Returning to the viduy conversation, once the family agrees, we will return to the room and I will repeat the conversation to the patient, regardless of whether they appear to be lucid. We often do not know how much they can hear, even whilst in a semi-conscious state. In addition, I will explain to them that, in Judaism, the individual is not confessing to the rabbi. My role is simply to help them perform the task. Ideally, they should be reciting the prayer on their own. If they are unable to do so, I will recite it for them and they should answer Amen. That might be a mental Amen.

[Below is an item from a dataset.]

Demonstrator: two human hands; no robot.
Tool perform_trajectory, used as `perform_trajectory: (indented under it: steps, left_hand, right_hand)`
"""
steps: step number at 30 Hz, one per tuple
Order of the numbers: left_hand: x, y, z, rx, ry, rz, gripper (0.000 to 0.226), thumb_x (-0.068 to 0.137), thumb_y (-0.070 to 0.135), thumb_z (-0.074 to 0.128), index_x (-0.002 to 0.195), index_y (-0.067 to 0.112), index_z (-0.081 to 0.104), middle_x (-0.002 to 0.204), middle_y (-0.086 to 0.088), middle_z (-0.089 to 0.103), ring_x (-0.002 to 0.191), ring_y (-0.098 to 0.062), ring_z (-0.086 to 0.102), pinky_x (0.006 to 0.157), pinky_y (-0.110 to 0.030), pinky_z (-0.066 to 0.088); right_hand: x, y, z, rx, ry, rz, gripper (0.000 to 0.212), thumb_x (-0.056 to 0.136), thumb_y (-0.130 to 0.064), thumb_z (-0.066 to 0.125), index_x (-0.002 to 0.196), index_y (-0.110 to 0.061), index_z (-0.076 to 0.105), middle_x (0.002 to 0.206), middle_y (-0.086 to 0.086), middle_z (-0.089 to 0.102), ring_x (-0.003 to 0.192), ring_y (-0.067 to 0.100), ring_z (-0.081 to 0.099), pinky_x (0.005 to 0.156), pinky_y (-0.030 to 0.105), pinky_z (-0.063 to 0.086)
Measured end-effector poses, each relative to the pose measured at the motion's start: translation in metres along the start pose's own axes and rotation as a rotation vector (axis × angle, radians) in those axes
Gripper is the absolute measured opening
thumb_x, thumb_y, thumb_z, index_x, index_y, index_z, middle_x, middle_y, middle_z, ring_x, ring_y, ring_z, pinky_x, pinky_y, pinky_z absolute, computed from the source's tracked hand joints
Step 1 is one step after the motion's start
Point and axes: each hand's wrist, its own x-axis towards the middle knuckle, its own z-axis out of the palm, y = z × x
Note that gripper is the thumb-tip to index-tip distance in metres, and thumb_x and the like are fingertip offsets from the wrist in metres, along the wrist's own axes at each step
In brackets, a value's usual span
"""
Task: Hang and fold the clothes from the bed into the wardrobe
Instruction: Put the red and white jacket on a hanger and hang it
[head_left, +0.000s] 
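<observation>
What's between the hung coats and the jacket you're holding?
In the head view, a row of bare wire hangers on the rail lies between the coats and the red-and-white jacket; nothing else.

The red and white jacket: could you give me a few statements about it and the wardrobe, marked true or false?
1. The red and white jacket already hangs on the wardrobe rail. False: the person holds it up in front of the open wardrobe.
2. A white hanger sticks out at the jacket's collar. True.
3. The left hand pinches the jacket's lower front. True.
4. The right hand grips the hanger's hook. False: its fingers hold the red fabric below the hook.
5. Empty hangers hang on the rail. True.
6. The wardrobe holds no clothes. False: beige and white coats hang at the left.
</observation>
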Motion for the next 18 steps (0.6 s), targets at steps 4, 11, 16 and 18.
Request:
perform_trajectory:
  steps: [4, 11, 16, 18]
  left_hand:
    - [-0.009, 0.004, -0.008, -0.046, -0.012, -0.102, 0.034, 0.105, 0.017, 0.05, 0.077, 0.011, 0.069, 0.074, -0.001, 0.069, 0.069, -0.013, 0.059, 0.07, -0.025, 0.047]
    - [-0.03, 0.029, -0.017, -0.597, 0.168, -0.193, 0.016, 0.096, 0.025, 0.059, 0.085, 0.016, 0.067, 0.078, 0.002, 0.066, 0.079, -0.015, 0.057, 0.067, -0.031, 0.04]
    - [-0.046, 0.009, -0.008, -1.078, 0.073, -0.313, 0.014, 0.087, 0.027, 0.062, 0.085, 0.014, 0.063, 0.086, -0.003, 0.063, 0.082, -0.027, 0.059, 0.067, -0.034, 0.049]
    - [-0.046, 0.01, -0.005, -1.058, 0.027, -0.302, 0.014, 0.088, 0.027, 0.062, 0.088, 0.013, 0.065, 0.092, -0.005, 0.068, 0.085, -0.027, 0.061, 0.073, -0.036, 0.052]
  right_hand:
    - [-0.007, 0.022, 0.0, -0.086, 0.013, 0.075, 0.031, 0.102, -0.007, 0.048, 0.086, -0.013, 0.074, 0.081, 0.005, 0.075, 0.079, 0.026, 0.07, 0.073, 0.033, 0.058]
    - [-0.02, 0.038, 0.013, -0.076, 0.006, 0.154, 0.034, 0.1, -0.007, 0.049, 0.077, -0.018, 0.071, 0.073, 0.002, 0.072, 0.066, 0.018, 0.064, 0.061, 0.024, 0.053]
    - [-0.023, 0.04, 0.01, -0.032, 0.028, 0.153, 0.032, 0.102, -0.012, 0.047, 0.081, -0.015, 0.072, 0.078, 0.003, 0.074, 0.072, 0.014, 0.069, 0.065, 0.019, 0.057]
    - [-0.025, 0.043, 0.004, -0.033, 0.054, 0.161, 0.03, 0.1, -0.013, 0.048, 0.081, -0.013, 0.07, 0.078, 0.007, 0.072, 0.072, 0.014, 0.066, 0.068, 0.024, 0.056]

Why do I share all these details now? As I began this piece, at our present juncture, rabbis are not permitted to visit people who are reaching end-of-life. And so it is imperative that we are all equipped to deal with such situations as they arise, whether you may be a close relative or a medical professional. If Hashem places you into the situation, it probably won’t be an easy conversation to initiate, but you must be prepared to take that leap of faith and believe that He has entrusted you with this special mission.
We are living in terrifying times. The Almighty has entrusted many of us with missions that we never dreamed we’d be tasked with. May you gird your loins and have the courage to carry out your Divine mission wherever it leads you!